Car « l’œuvre n’est plus dans l’objet ». C’est alors que l’art contemporain se définit en ce qu’il n’est pas d’abord perçu comme art. Il s’agit parfois de peindre une puérile moustache à une Joconde que l’on ne saurait plus peindre, de copier ou de photographier un tableau d’autrui au mépris du droit intellectuel et de propriété, d’industrialiser la production comme Warhol.
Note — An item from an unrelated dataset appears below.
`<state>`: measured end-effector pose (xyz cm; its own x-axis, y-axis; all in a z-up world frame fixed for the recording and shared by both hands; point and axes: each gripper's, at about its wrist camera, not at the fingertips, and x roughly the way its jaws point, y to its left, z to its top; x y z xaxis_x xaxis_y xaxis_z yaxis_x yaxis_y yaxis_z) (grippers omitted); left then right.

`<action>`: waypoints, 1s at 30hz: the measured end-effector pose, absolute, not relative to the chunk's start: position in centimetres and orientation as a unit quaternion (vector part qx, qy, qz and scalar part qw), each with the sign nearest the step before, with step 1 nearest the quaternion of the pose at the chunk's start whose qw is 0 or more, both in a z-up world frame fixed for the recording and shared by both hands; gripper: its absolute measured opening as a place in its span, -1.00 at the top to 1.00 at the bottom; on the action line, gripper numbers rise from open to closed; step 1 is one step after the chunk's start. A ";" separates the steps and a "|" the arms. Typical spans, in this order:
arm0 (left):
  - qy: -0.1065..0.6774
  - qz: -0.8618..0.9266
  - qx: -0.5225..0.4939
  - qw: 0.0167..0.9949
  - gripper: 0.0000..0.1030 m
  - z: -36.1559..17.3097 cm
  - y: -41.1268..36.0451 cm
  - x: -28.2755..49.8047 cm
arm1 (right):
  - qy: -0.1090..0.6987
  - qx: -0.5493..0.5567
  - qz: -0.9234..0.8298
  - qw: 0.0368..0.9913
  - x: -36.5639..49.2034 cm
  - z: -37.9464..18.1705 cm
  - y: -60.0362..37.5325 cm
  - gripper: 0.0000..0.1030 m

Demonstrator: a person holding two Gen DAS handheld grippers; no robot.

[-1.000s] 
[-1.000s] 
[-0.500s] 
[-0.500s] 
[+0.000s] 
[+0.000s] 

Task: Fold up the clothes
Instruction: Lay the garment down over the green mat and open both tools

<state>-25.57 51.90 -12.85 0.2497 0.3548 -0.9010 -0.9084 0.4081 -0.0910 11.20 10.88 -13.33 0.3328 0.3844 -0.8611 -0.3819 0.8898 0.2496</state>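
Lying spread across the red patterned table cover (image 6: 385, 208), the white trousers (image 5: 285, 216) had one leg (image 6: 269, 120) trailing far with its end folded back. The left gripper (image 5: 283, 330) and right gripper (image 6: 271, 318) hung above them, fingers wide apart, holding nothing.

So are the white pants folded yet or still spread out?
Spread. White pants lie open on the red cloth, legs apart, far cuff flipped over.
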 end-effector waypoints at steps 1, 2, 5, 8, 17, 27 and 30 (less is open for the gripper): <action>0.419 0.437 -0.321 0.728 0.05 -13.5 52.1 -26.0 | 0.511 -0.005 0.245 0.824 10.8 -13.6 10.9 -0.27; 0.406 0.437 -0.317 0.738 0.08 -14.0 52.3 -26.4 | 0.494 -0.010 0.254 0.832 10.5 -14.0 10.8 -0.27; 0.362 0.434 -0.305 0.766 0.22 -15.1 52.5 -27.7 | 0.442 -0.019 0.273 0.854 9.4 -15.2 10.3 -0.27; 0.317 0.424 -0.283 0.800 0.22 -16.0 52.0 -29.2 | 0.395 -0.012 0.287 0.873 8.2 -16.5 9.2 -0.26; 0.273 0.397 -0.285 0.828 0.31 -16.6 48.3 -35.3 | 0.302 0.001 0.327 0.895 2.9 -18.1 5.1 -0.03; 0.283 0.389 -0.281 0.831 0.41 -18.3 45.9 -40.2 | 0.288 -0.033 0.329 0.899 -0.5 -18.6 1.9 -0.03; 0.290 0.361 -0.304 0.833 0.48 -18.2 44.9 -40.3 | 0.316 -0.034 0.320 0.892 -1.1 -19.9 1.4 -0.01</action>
Et d’aller jusqu’à porter un coup fatal au tableau, comme lorsque Fontana crève, crible et fend ses toiles, jusqu’à effacer l’art : comme lorsque Rauschenberg achète un dessin de De Kooning pour le gommer et exposer sa disparition, comme lorsque Rutault présente des peintures de la même couleur que les murs.

Le savoir-faire des maîtres n’est plus, un savoir-penser, qu’il soit politique, sociologique, critique ou anti-esthétique, suffit, y compris devant des ordures, un tas de bonbons de Gonzalez-Torres, où le public peut se servir, l’ironie du kitsch de Jef Koons, une ligne de cailloux dans la montagne par Richard Long, une liste de chiffres par Opalka, de dates par On Kawara, un exhibitionnisme sexuel ou morbide, le vide d’une galerie…”
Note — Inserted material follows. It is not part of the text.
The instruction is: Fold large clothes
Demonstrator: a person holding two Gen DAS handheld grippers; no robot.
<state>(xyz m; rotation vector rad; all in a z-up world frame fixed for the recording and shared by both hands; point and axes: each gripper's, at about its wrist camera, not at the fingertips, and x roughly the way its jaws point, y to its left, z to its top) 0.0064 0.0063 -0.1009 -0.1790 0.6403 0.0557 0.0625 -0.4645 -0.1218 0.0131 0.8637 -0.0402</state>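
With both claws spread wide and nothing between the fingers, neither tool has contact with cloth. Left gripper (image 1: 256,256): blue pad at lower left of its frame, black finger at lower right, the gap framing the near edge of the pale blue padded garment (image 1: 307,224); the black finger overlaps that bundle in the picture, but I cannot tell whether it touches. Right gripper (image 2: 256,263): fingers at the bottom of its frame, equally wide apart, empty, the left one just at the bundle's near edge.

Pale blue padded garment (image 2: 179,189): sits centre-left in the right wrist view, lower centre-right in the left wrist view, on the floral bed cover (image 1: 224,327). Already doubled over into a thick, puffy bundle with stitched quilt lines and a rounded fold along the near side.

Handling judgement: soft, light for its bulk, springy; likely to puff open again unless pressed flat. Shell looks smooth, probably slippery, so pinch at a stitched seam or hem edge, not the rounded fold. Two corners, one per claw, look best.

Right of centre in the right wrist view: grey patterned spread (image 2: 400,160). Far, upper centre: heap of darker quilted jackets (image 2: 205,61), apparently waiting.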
Lire la suite de l’article de Thierry GUIHUT sur CONTREPOINTS.ORG (19 mai 2014)

CATTELAN Maurizio, Him (2001)

GALLIMARD.FR introduit le livre comme ceci : “Dans un article paru en 1999 dans Le Débat, Nathalie Heinich proposait de considérer l’art contemporain comme un genre de l’art, différent de l’art moderne comme de l’art classique. Il s’agissait d’en bien marquer la spécificité – un jeu sur les frontières ontologiques de l’art – tout en accueillant la pluralité des définitions de l’art susceptibles de coexister. Quinze ans après, la «querelle de l’art contemporain» n’est pas éteinte, stimulée par l’explosion des prix, la spectacularisation des propositions et le soutien d’institutions renommées, comme l’illustrent les «installations» controversées à Versailles.

Dans ce nouveau livre, l’auteur pousse le raisonnement à son terme : plus qu’un «genre» artistique, l’art contemporain fonctionne comme un nouveau paradigme, autrement dit «une structuration générale des conceptions admises à un moment du temps», un modèle inconscient qui formate le sens de la normalité.

Nathalie Heinich peut dès lors scruter en sociologue les modalités de cette révolution artistique dans le fonctionnement interne du monde de l’art : critères d’acceptabilité, fabrication et circulation des œuvres, statut des artistes, rôle des intermédiaires et des institutions… Une installation, une performance, une vidéo sont étrangères aux paradigmes classique comme moderne, faisant de l’art contemporain un objet de choix pour une investigation sociologique raisonnée, à distance aussi bien des discours de ses partisans que de ceux de ses détracteurs.”